* [Your assignment] All entries must be transcribed without a single difference.

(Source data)

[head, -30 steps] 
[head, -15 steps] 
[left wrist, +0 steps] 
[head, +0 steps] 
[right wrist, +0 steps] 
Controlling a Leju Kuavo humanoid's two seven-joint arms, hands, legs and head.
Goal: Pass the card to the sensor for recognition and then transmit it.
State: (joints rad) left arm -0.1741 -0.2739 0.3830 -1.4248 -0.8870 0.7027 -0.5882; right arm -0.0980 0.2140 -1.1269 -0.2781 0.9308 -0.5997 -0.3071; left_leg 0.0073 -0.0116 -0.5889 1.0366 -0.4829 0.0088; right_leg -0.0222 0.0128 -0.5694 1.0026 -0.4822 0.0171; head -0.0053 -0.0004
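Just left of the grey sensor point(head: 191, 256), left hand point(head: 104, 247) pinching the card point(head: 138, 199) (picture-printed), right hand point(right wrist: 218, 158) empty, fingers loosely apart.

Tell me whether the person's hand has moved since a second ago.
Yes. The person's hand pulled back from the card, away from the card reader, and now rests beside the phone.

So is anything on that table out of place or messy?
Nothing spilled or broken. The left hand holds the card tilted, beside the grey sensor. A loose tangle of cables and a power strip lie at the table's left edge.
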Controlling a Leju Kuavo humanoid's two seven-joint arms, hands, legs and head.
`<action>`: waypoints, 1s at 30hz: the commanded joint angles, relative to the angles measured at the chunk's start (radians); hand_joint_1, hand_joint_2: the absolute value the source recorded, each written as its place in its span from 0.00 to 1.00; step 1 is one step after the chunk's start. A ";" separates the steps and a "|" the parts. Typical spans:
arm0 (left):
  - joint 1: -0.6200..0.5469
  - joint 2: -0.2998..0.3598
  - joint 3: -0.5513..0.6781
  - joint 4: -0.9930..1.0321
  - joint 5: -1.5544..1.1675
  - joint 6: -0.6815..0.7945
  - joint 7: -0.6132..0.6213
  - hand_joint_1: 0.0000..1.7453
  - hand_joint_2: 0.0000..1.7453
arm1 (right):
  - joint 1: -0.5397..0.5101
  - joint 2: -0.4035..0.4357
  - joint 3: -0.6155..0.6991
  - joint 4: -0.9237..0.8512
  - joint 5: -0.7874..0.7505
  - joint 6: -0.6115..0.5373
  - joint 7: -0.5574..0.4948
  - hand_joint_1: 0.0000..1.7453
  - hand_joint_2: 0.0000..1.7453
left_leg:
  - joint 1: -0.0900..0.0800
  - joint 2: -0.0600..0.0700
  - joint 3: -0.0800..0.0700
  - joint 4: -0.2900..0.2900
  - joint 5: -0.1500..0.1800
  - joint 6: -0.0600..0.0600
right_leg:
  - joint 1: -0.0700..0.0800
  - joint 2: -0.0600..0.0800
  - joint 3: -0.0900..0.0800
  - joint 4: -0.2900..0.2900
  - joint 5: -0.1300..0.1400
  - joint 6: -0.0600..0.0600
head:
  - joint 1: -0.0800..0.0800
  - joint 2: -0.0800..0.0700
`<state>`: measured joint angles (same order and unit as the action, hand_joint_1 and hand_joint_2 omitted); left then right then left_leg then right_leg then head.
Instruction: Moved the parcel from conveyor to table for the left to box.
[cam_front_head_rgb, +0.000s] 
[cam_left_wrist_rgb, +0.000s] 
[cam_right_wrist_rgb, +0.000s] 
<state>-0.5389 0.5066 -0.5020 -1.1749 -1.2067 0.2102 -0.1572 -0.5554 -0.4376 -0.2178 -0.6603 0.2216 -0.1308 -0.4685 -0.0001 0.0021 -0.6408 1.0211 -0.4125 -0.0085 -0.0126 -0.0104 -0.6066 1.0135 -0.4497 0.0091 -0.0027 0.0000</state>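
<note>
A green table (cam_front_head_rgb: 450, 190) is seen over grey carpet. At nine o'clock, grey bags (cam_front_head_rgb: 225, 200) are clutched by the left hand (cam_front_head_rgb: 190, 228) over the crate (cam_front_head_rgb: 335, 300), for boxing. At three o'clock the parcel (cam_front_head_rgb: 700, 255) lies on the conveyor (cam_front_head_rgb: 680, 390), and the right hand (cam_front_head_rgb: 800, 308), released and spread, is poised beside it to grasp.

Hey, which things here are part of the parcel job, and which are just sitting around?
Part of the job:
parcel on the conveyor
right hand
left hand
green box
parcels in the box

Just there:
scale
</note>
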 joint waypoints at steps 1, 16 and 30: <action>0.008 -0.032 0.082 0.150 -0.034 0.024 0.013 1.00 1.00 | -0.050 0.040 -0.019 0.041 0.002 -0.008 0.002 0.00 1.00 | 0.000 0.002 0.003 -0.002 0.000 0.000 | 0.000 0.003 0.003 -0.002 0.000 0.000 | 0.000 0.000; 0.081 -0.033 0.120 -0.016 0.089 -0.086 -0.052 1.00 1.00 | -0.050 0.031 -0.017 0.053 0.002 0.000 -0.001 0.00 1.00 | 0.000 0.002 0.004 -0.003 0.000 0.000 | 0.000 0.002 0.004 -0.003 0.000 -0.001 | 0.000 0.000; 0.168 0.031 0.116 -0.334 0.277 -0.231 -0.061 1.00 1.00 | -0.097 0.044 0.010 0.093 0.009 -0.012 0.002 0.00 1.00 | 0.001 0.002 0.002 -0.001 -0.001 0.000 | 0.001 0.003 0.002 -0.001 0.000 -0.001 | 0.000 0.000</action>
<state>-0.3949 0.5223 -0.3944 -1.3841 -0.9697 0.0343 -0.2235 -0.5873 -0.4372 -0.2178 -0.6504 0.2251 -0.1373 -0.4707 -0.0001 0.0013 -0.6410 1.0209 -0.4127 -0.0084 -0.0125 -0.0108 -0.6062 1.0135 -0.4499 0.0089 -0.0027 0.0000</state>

* [Problem solution]
[head, -30 steps] 
[head, -15 steps] 
[left wrist, +0 steps] 
[head, +0 steps] 
[right wrist, +0 steps] 
Controlling a Leju Kuavo humanoid's two seven-joint arms, hands, legs and head.
Goal: Pass the card to the sensor for recognition and then transmit it.
State: (joints rad) left arm -0.1741 -0.2739 0.3830 -1.4248 -0.8870 0.7027 -0.5882; right arm -0.0980 0.2140 -1.1269 -0.2781 0.9308 -0.5997 -0.3071; left_leg 0.0073 -0.0116 -0.5889 1.0366 -0.4829 0.0088; right_leg -0.0222 0.0128 -0.5694 1.0026 -0.4822 0.0171; head -0.0053 -0.0004
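Just left of the grey sensor point(head: 191, 256), left hand point(head: 104, 247) pinching the card point(head: 138, 199) (picture-printed), right hand point(right wrist: 218, 158) empty, fingers loosely apart.

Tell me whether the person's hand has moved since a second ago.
Yes. The person's hand pulled back from the card, away from the card reader, and now rests beside the phone.

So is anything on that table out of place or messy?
Nothing spilled or broken. The left hand holds the card tilted, beside the grey sensor. A loose tangle of cables and a power strip lie at the table's left edge.
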Controlling a Leju Kuavo humanoid's two seven-joint arms, hands, legs and head.
`<action>`: waypoints, 1s at 30hz: the commanded joint angles, relative to the angles measured at the chunk's start (radians); hand_joint_1, hand_joint_2: the absolute value the source recorded, each written as its place in its span from 0.00 to 1.00; step 1 is one step after the chunk's start. A ";" separates the steps and a "|" the parts. Typical spans:
arm0 (left):
  - joint 1: -0.6200..0.5469
  - joint 2: -0.2998..0.3598
  - joint 3: -0.5513..0.6781
  - joint 4: -0.9930..1.0321
  - joint 5: -1.5544..1.1675
  - joint 6: -0.6815..0.7945
  - joint 7: -0.6132..0.6213
  - hand_joint_1: 0.0000..1.7453
  - hand_joint_2: 0.0000..1.7453
arm1 (right):
  - joint 1: -0.5397..0.5101
  - joint 2: -0.4035..0.4357
  - joint 3: -0.6155..0.6991
  - joint 4: -0.9237..0.8512
  - joint 5: -0.7874..0.7505
  - joint 6: -0.6115..0.5373
  - joint 7: -0.5574..0.4948
  - hand_joint_1: 0.0000..1.7453
  - hand_joint_2: 0.0000..1.7453
left_leg:
  - joint 1: -0.0900..0.0800
  - joint 2: -0.0600..0.0700
  - joint 3: -0.0800..0.0700
  - joint 4: -0.2900..0.2900
  - joint 5: -0.1500..0.1800
  - joint 6: -0.0600..0.0600
right_leg:
  - joint 1: -0.0700..0.0800
  - joint 2: -0.0600..0.0800
  - joint 3: -0.0900..0.0800
  - joint 4: -0.2900..0.2900
  - joint 5: -0.1300..0.1400
  - joint 6: -0.0600..0.0600
head:
  - joint 1: -0.0800..0.0800
  - joint 2: -0.0800..0.0700
`<state>`: measured joint angles (same order and unit as the action, hand_joint_1 and hand_joint_2 omitted); left then right then left_leg then right_leg then head.
Instruction: Moved the parcel from conveyor to table for the left to box.
[cam_front_head_rgb, +0.000s] 
[cam_left_wrist_rgb, +0.000s] 
[cam_right_wrist_rgb, +0.000s] 
<state>-0.5389 0.5066 -0.5020 -1.1749 -1.2067 0.2102 -0.1572 -0.5554 -0.4376 -0.2178 -0.6603 0.2216 -0.1308 -0.4685 -0.0001 0.0021 -0.6408 1.0211 -0.4125 -0.0085 -0.0126 -0.0104 -0.6066 1.0135 -0.4497 0.0091 -0.0027 0.0000</state>
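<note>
A green table (cam_front_head_rgb: 450, 190) is seen over grey carpet. At nine o'clock, grey bags (cam_front_head_rgb: 225, 200) are clutched by the left hand (cam_front_head_rgb: 190, 228) over the crate (cam_front_head_rgb: 335, 300), for boxing. At three o'clock the parcel (cam_front_head_rgb: 700, 255) lies on the conveyor (cam_front_head_rgb: 680, 390), and the right hand (cam_front_head_rgb: 800, 308), released and spread, is poised beside it to grasp.

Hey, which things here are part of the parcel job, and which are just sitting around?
Part of the job:
parcel on the conveyor
right hand
left hand
green box
parcels in the box

Just there:
scale
</note>
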 joint waypoints at steps 1, 16 and 30: <action>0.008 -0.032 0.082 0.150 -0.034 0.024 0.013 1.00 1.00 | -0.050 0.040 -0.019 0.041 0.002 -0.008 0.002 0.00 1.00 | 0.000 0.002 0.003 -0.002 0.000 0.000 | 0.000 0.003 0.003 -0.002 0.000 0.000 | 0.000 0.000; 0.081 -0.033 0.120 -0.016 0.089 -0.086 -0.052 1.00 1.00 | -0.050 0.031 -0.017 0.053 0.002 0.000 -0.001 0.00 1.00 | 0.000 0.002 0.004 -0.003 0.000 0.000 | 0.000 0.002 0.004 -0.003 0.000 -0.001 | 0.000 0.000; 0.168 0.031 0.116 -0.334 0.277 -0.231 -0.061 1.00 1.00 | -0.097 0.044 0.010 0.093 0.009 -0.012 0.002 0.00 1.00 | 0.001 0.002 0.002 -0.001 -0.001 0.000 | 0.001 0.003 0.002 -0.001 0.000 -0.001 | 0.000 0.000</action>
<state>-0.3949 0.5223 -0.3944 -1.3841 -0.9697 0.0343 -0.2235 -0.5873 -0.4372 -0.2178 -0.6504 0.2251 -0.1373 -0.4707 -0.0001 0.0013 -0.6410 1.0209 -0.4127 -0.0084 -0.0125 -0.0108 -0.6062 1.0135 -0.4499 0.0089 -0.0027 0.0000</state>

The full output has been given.